Start of Given information
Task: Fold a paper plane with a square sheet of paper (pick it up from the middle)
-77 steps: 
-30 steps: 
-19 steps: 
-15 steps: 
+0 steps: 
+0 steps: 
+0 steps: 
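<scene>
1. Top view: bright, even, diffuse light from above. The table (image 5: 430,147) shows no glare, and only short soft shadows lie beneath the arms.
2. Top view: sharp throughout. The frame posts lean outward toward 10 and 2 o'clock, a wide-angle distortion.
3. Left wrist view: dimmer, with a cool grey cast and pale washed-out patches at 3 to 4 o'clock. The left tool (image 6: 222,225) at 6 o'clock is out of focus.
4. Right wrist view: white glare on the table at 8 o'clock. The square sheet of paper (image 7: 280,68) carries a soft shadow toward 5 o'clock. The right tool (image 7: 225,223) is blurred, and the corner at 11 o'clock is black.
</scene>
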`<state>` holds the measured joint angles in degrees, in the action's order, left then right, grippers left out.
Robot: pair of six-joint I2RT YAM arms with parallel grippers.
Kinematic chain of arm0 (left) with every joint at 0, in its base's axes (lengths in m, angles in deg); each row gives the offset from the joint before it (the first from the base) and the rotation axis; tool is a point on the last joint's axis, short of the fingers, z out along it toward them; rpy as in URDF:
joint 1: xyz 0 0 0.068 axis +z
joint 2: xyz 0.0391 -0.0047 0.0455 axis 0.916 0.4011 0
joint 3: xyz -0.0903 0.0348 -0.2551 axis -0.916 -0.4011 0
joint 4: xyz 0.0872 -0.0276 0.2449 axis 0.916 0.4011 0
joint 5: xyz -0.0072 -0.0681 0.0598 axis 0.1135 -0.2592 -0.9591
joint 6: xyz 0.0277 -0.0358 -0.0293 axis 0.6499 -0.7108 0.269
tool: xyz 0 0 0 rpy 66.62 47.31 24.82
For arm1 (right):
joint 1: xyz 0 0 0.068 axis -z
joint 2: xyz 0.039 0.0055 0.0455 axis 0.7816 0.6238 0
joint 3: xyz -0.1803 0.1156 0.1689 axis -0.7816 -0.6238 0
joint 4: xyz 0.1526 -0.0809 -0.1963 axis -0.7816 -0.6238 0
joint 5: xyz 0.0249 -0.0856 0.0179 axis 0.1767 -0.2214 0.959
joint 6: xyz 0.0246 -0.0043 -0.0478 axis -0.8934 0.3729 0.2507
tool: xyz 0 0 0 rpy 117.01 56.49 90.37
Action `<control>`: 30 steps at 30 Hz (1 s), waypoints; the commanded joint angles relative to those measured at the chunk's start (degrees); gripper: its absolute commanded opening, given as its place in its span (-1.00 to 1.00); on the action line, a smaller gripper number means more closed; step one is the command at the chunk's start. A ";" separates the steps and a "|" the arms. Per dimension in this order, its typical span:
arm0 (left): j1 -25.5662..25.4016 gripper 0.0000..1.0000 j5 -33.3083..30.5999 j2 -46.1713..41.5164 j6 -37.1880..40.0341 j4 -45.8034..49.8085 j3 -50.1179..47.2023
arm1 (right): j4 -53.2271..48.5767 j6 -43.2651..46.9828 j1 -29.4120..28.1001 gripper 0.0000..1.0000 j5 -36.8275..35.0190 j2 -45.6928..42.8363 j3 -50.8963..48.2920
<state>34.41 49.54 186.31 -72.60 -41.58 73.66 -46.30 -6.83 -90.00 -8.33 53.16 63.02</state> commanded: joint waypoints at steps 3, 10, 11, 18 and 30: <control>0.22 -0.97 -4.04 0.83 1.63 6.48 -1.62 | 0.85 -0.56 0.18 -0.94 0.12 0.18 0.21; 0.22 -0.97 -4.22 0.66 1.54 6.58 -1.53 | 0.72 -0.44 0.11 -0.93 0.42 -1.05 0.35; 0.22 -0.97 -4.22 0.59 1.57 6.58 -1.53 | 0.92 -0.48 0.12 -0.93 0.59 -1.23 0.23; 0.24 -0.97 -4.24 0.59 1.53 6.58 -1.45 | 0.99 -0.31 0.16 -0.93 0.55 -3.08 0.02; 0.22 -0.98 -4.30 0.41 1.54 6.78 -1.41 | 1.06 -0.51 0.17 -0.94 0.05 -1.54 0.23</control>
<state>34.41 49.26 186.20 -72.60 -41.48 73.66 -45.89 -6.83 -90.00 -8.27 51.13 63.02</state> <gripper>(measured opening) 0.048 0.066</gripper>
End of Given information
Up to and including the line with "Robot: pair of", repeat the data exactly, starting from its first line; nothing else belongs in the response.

-- Solution to the problem --
Task: Fold a paper plane with a square sheet of paper (pick it up from the middle)
-77 steps: 
-30 steps: 
-19 steps: 
-15 steps: 
+0 steps: 
+0 steps: 
+0 steps: 
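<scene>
1. Top view: bright, even, diffuse light from above. The table (image 5: 430,147) shows no glare, and only short soft shadows lie beneath the arms.
2. Top view: sharp throughout. The frame posts lean outward toward 10 and 2 o'clock, a wide-angle distortion.
3. Left wrist view: dimmer, with a cool grey cast and pale washed-out patches at 3 to 4 o'clock. The left tool (image 6: 222,225) at 6 o'clock is out of focus.
4. Right wrist view: white glare on the table at 8 o'clock. The square sheet of paper (image 7: 280,68) carries a soft shadow toward 5 o'clock. The right tool (image 7: 225,223) is blurred, and the corner at 11 o'clock is black.
</scene>
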`<state>` holds the measured joint angles in degrees, in the action's order, left then right, grippers left out.
Robot: pair of six-joint I2RT YAM arms with parallel grippers.

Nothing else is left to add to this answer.